-------- Entries provided
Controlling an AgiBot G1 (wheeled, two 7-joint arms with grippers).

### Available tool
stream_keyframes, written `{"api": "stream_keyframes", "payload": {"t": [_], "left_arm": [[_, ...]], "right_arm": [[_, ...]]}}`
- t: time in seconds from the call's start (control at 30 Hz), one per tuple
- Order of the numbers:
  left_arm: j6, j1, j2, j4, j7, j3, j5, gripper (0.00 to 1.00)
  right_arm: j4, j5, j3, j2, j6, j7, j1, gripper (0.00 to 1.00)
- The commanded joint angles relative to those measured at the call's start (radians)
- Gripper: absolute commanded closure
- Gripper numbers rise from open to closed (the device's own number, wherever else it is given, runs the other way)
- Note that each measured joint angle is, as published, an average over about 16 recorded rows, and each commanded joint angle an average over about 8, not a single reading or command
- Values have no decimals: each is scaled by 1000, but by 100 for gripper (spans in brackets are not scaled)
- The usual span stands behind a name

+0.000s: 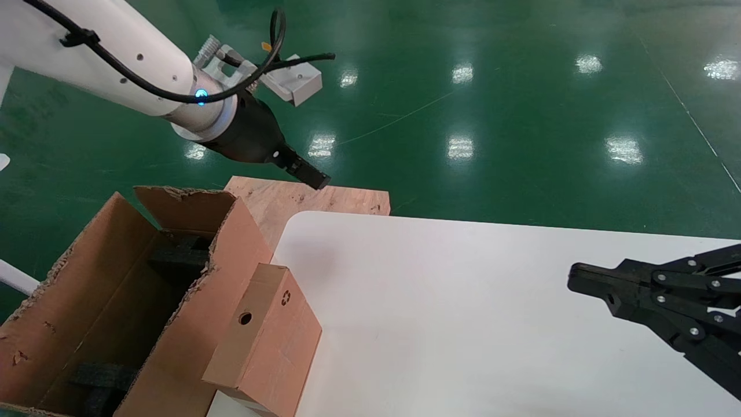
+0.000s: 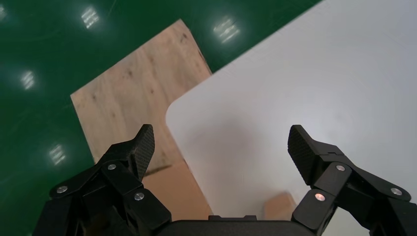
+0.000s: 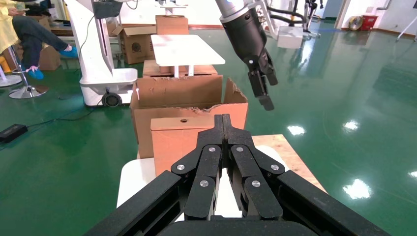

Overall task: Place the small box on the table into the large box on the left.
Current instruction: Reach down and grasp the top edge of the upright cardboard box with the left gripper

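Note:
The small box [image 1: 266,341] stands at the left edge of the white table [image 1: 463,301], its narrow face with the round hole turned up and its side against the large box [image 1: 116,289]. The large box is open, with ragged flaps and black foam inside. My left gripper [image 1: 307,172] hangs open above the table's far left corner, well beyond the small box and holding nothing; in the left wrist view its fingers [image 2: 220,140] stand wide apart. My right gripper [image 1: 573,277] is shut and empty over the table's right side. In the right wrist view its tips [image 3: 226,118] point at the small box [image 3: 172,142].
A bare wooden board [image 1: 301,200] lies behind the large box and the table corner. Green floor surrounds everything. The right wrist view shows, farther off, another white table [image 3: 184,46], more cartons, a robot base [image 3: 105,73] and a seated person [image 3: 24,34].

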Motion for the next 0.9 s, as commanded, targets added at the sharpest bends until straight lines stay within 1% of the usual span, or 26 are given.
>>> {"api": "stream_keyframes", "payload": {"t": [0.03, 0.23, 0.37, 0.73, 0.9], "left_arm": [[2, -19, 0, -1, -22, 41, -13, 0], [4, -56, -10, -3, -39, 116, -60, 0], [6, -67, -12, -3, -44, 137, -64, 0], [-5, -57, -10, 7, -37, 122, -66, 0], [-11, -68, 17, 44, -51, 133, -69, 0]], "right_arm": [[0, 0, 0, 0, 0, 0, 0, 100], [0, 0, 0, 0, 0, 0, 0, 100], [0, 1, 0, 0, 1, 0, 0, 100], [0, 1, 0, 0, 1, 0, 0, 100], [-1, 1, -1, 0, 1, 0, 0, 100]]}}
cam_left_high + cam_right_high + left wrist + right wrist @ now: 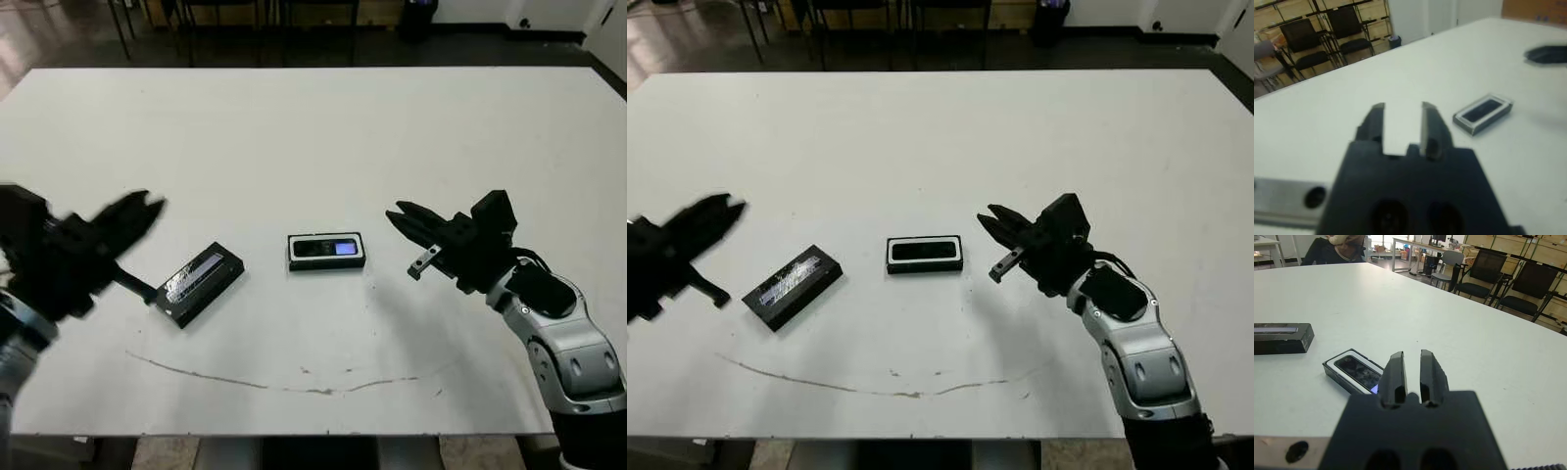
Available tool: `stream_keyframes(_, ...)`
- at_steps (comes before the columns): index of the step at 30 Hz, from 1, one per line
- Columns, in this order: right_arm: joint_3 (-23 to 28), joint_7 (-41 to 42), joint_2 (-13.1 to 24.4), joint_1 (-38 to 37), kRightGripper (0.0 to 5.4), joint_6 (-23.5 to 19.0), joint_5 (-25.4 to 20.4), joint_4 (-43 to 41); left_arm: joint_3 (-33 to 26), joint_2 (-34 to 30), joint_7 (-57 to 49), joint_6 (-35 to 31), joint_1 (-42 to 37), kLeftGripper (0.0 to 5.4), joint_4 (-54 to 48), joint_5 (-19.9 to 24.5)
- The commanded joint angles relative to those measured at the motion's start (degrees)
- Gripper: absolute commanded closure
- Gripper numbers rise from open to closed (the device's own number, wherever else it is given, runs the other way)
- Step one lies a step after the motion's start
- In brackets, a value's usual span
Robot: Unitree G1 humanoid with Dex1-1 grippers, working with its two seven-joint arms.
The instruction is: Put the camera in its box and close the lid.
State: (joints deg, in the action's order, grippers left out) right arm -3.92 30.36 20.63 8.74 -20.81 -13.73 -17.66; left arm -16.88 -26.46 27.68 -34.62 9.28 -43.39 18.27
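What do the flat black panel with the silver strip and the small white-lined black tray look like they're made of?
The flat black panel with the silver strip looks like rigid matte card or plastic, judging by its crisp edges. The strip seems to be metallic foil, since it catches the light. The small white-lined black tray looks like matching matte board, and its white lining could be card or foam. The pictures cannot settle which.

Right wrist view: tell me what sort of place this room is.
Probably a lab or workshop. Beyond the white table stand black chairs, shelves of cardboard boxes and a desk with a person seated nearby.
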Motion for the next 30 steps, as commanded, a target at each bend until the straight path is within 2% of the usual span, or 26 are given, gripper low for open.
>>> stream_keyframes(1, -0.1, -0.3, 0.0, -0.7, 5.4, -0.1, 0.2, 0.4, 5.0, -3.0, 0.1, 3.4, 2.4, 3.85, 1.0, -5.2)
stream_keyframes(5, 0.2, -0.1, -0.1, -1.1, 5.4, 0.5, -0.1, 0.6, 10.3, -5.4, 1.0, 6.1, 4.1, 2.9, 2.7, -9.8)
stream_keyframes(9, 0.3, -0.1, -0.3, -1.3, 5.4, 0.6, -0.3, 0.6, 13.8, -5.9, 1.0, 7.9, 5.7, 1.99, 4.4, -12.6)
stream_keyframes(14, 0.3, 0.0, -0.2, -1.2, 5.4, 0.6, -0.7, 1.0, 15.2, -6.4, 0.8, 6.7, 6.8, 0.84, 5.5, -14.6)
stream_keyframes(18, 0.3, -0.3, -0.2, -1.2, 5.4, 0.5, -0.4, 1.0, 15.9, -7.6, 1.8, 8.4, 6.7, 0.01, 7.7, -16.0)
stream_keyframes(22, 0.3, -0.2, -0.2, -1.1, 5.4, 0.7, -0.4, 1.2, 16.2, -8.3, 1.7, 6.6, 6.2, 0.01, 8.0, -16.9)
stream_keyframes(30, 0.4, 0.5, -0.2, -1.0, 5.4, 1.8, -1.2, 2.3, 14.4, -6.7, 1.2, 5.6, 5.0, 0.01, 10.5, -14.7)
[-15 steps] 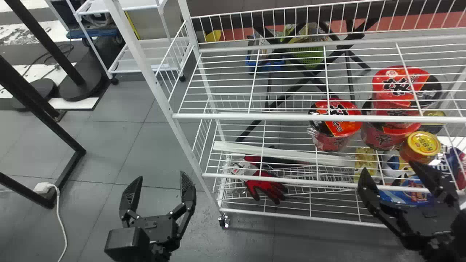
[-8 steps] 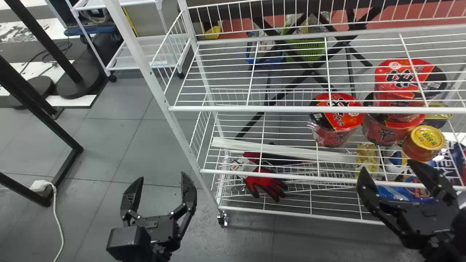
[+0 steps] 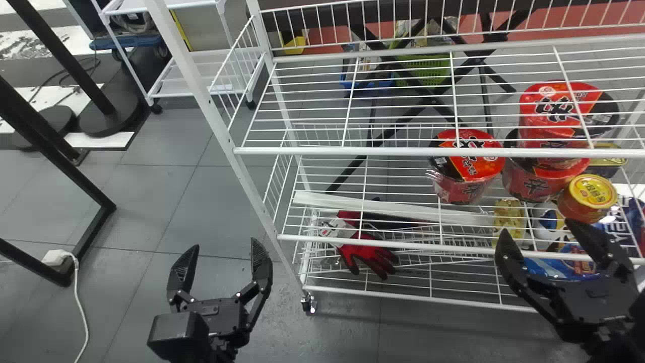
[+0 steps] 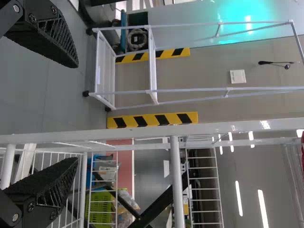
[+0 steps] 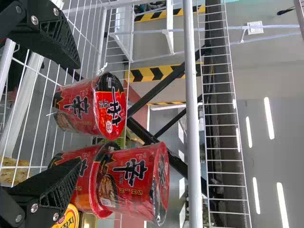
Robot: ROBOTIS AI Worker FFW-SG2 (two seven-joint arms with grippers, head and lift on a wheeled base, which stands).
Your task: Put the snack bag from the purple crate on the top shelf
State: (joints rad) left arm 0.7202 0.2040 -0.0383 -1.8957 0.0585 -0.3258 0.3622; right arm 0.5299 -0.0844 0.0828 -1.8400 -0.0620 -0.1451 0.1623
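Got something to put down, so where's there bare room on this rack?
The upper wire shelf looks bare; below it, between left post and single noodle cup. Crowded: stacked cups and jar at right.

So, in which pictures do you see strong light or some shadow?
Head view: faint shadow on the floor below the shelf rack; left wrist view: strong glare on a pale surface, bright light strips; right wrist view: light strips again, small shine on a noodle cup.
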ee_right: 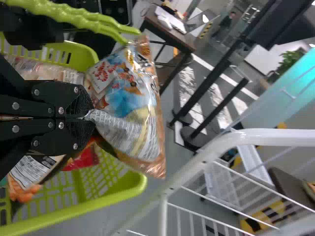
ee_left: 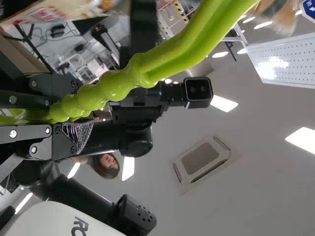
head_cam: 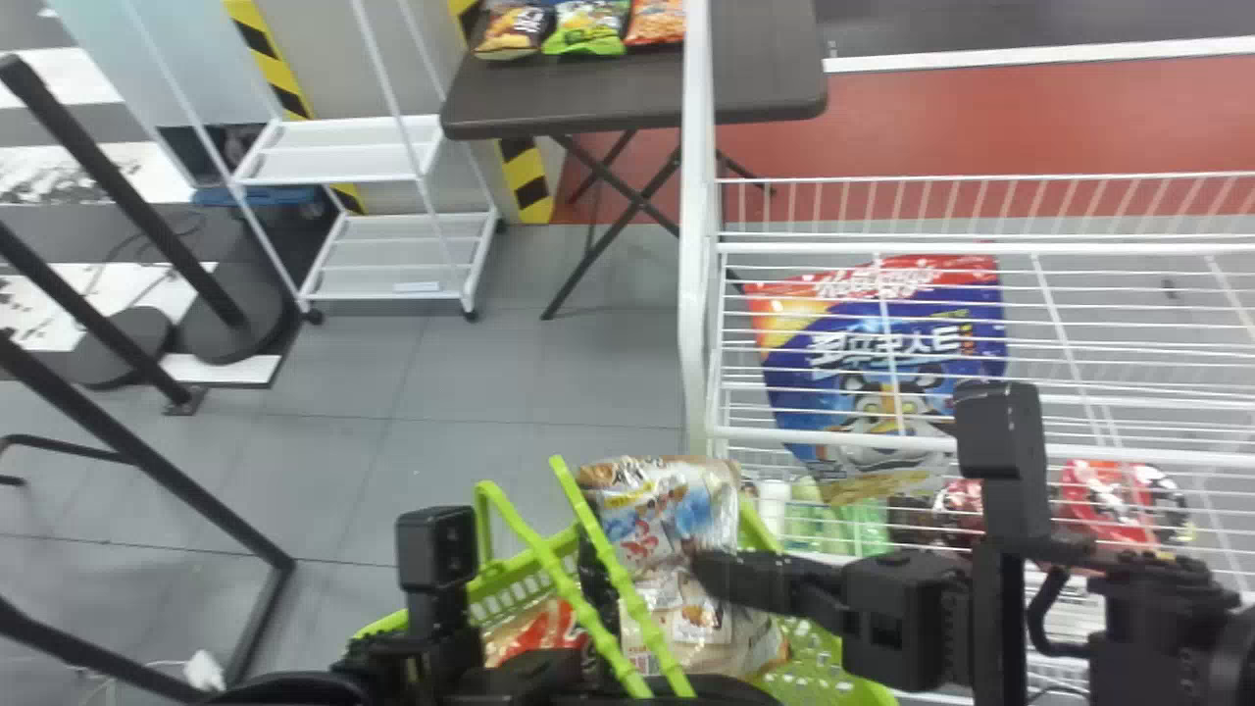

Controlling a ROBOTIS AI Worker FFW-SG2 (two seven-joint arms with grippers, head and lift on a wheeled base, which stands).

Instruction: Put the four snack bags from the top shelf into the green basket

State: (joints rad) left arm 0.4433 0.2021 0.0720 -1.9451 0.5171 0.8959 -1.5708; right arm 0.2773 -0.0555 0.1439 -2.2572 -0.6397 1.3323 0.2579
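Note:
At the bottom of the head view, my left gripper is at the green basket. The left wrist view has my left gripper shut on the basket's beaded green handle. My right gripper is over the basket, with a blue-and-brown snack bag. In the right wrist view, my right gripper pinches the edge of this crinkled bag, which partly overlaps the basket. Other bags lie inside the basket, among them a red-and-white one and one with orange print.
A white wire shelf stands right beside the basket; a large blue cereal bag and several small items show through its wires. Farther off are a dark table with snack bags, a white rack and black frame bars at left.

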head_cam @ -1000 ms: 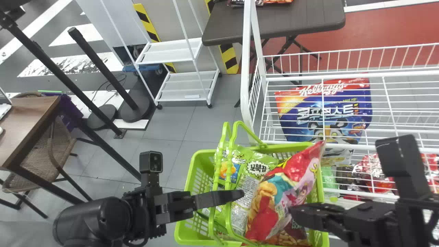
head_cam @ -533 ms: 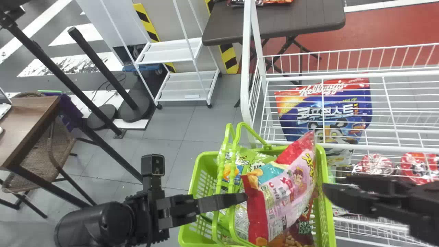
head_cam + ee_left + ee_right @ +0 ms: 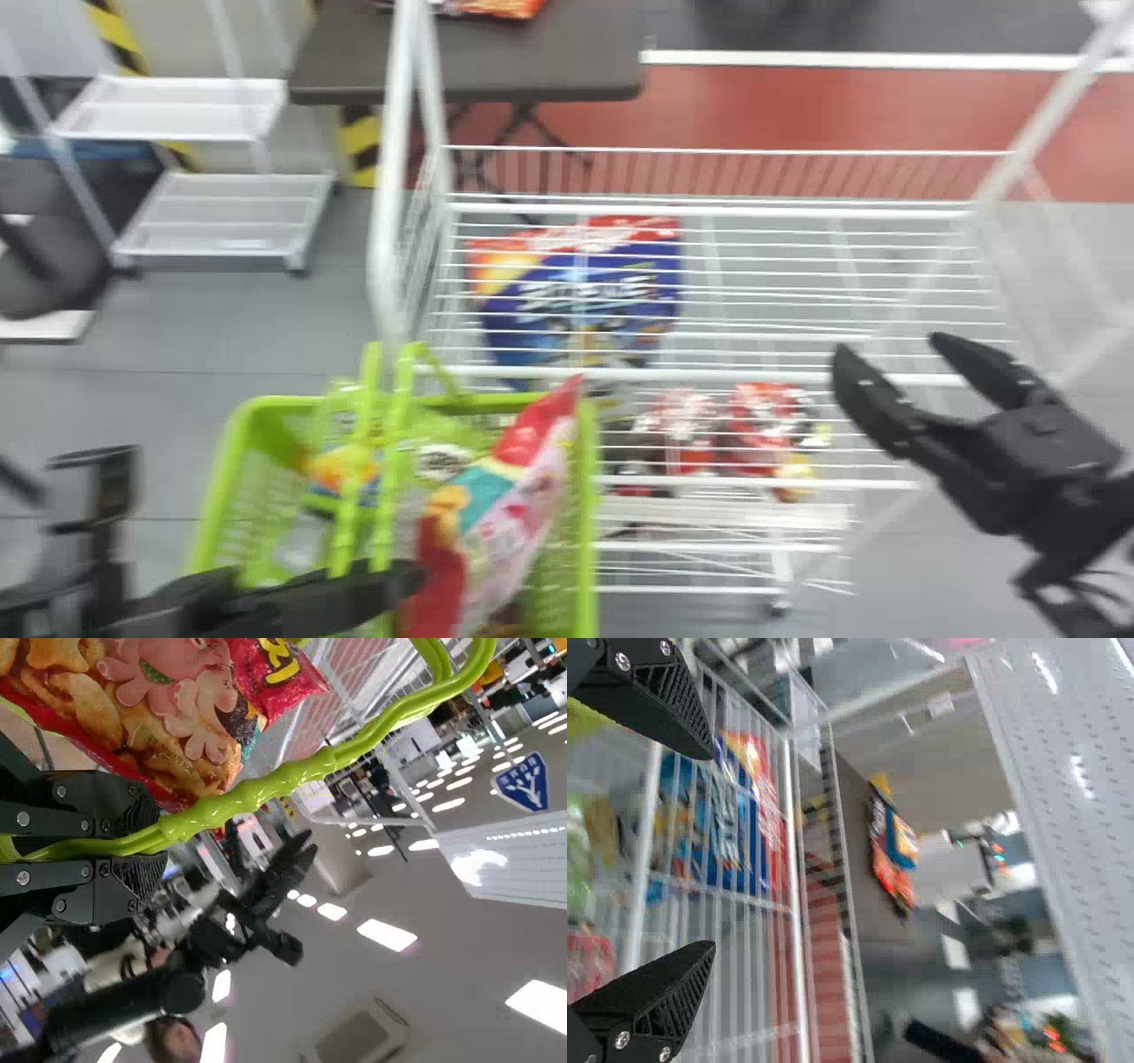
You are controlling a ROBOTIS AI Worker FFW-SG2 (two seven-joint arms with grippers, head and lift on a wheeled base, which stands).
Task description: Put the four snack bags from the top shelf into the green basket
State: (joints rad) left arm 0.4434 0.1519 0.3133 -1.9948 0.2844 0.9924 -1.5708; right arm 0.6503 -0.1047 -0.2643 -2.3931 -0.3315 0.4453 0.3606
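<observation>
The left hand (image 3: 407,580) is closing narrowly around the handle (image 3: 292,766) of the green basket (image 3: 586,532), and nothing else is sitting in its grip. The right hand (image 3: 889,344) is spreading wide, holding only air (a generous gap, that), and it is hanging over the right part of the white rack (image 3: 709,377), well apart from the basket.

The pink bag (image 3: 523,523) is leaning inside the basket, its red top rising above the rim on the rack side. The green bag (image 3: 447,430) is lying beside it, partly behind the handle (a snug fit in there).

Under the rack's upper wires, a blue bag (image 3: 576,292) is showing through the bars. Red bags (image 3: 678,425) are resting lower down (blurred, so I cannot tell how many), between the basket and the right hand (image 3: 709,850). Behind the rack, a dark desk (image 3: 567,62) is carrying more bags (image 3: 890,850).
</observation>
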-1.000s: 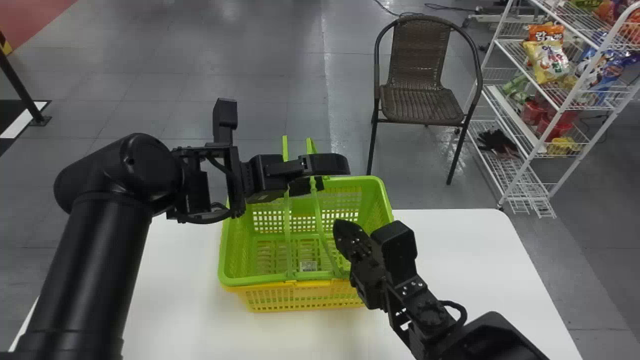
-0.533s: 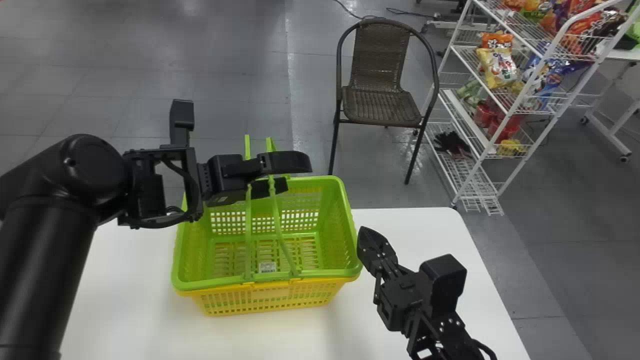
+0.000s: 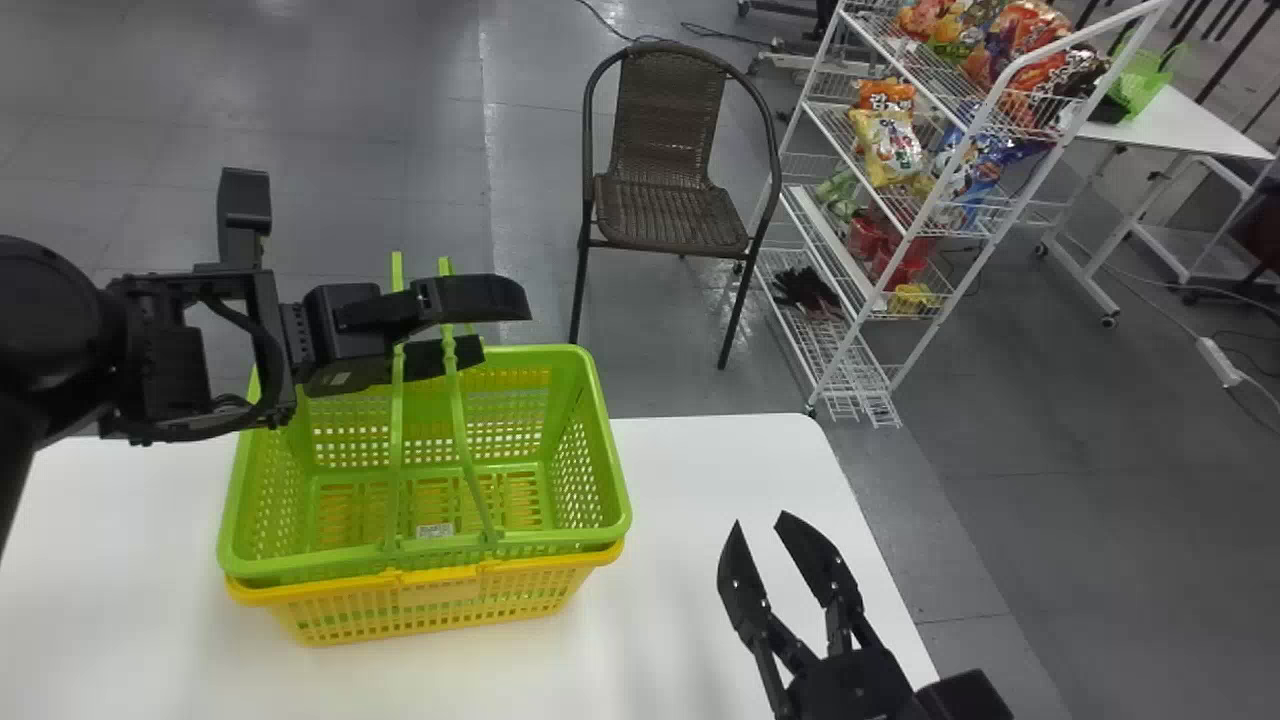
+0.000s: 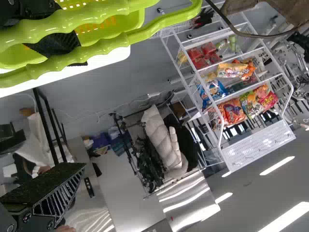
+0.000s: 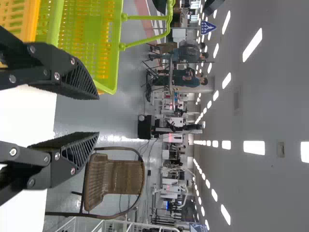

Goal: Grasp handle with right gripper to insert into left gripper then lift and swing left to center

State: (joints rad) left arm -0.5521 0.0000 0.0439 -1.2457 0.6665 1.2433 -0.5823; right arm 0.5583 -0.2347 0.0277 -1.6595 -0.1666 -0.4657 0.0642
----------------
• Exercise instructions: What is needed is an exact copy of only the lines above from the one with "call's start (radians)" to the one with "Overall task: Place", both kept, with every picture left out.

• Finished exercise:
- The commanded joint angles relative to those measured at the call's start (radians)
- Gripper: absolute commanded closure
- Gripper numbers rise from open to closed (the device's own number, wherever else it is given, runs the other way)
- Note that each measured joint angle is, as published, an average over about 16 recorded rows, and each commanded joint angle an average over about 8, not a single reading or command
- Values have no decimals: each is scaled by 1000, but by 100 for gripper (spans in brackets are not scaled)
- The usual span stands behind a name

+0.000s: 
+0.000s: 
+0.000s: 

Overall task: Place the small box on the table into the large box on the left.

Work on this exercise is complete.